Lawrence Crowl, Lawrence@Crowl.org
Peter Sommerlad, Peter.Sommerlad@hsr.ch
Nicolai Josuttis

Introduction
Solution
Design
    Feature Test
Wording
    17.6.1 Library contents [contents]
    27.1 General [input.output.general]
    27.3 Forward declarations [iostream.forward]
    27.10 Synchronized output stream [syncstream]
    27.10.1 Overview [syncstream.overview]
    27.10.2 Class template basic_osyncstream [syncstream.osyncstream]
    27.10.2.1 Constructor [syncstream.osyncstream.ctor]
    27.10.2.2 Destructor [synstream.osyncstream.dtor]
    27.10.2.3 Member Functions [syncstream.osyncstream.mfun]
Implementation
Revisions
References

Introduction

At present, stream output operations guarantee that they will not produce race conditions, but do not guarantee that the effect will be sensible. Some form of external synchronization is required. Unfortunately, without a standard mechanism for synchronizing, independently developed software will be unable to synchronize.

N3535 C++ Stream Mutexes proposed a standard mechanism for finding and sharing a mutex on streams. At the Spring 2013 standards meeting, the Concurrency Study Group requested a change away from a full mutex definition to a definition that also enabled buffering.

N3678 C++ Stream Guards proposed a standard mechanism for batching operations on a stream. That batching may be implemented as mutexees, as buffering, or some combination of both. It was the response to the Concurrency Study Group. A draft of that paper was reviewed in the Library Working Group, who found too many open issues on what was reasonably exposed to the 'buffering' part.

N3665 Uninterleaved Sring Output Streaming proposed making streaming of strings of length less than BUFSIZ appear uninterleaved in the output. It was a "minimal" functionality change to the existing standard to address the problem. The full Committee chose not to adopt that minimal solution.

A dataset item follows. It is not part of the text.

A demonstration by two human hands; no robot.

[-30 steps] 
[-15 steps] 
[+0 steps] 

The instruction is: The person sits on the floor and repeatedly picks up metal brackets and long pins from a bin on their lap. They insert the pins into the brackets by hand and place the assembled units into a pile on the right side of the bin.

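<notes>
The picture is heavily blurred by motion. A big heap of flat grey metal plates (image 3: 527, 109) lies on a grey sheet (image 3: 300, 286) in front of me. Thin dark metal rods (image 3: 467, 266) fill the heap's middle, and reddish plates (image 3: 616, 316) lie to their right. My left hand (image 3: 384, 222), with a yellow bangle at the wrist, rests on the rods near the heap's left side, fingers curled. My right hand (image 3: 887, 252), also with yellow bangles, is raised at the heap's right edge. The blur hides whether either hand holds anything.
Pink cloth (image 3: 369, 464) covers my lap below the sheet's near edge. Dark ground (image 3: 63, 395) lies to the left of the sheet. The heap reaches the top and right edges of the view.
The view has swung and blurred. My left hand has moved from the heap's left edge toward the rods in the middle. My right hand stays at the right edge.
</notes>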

N3750 C++ Ostream Buffers proposed an explicit buffering, at the direction of the general consensus in the July 2013 meeting of the Concurrency Study Group. In November 2014 a further updated version N4187 was discussed in Library Evolution in Urbana and it was consensus to work with a library expert to get the naming and wording better suited to LWG expectations. Nico Josuttis volunteered to help the original authors. More information on the discussion is available at LEWG wiki and the corresponding LEWG bug tracker entry (20). This paper address issues raised with N4187. This paper has a change of title to reflect a change in class name, but contains the same fundamental approach.

Solution

We propose a basic_osyncstream, that buffers output operations for a wrapped stream. The basic_osyncstream will atomically transfer the contents of an internal stream buffer to an ostream on destruction of the basic_osyncstream.

The transfer on destruction simplifies the code and ensures at least some output in the presence of an exception.

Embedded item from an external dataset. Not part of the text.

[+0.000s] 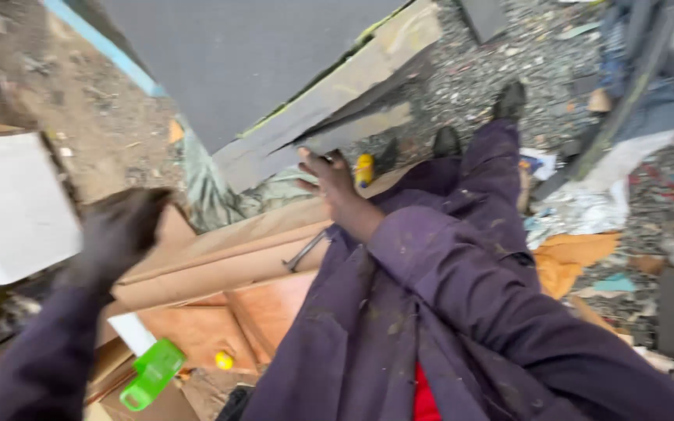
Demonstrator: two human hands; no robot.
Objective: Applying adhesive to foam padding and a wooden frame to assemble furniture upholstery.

The intent is that the basic_osyncstream is an automatic-duration variable with a relatively small scope which constructs the text to appear uninterleaved. For example,

{
  osyncstream bout(cout);
  bout << "Hello, " << "World!" << endl;
}

Design

We follow typical stream conventions of basic_ prefixes and typedefs.

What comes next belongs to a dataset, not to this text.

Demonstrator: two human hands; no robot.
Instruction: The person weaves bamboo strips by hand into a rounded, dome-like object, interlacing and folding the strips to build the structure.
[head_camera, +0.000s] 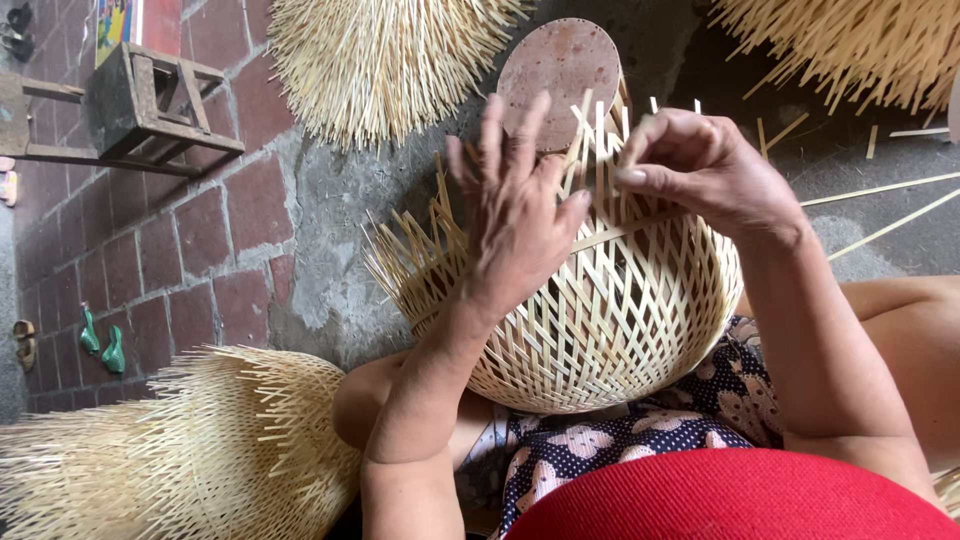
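While lying across the lap, woven basket (610, 320) is pointing its long axis toward 12 o'clock | left hand (515, 215) pressing splayed, right hand (700, 170) pinching a strip (625, 232) | brick floor (170, 240) at 9 o'clock.

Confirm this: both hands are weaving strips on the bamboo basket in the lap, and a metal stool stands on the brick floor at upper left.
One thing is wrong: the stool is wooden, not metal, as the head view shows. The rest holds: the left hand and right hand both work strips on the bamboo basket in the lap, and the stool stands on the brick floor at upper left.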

The constructor for osyncstream takes a non-const reference to a basic_ostream. This non-const reference indicates that the destruction of the buffer may write to the stream associated with the argument.

The wording below permits implementation of basic_osyncstream with either a stream_mutex from N3535 or with implementations suitable for N3665, e.g. with Posix file locks [PSL]

Feature Test

No header called <syncstream> exists; testing for this header's existence is thus sufficient for testing existence of the feature.

Wording

This wording is relative to N4527.

17.6.1 Library contents [contents]

Add a new entry to table 14:

<syncstream>

27.1 General [input.output.general]

Add a new row to table 120.

27.10 Synchronized output streams <syncstream>

27.3 Forward declarations [iostream.forward]

Add the following forward declarations to the synopsis of <iosfwd> in the namespace std.

template <class charT,
          class traits = char_traits<charT>,
          class Allocator = allocator<charT> >
  class basic_osyncstream;
typedef basic_osyncstream<char> osyncstream;
typedef basic_osyncstream<wchar_t> wosyncstream;

27.10 Synchronized output stream [syncstream]

Add a new section major section.

27.10.1 Overview [syncstream.overview]

Add a new section.

The header <syncstream> provides a mechanism to synchronize execution agents writing to the same stream. It defines a class template basic_osyncstream to buffer output and atomically transfer the buffered content into an ostream. The transfer occurs when emit() is called and when the basic_osyncstream object is destroyed.

Add a synopsis for header <syncstream>.

template <class charT,
          class traits,
          class Allocator>
  class basic_osyncstream;

27.10.2 Class template basic_osyncstream [syncstream.osyncstream]

Add a new section.

template <class charT,
          class traits,
          class Allocator>
class basic_osyncstream
  : public basic_ostream<charT,traits>
{
public:
  typedef charT                          char_type;
  typedef typename traits_type::int_type int_type;
  typedef typename traits_type::pos_type pos_type;
  typedef typename traits_type::off_type off_type;
  typedef traits                         traits_type;
  typedef Allocator                      allocator_type;

  explicit basic_osyncstream(basic_ostream<charT,traits> &os);
  basic_osyncstream(basic_osyncstream&&) = delete;
  ~basic_osyncstream();
  void emit();
  basic_ostream<charT,traits>& get() const;
  basic_osyncstream& operator=(basic_osyncstream&&) = delete;
};

The class template basic_osyncstream supports buffering into an internal buffer and then atomically transfering the contents of the buffer to a basic_ostream.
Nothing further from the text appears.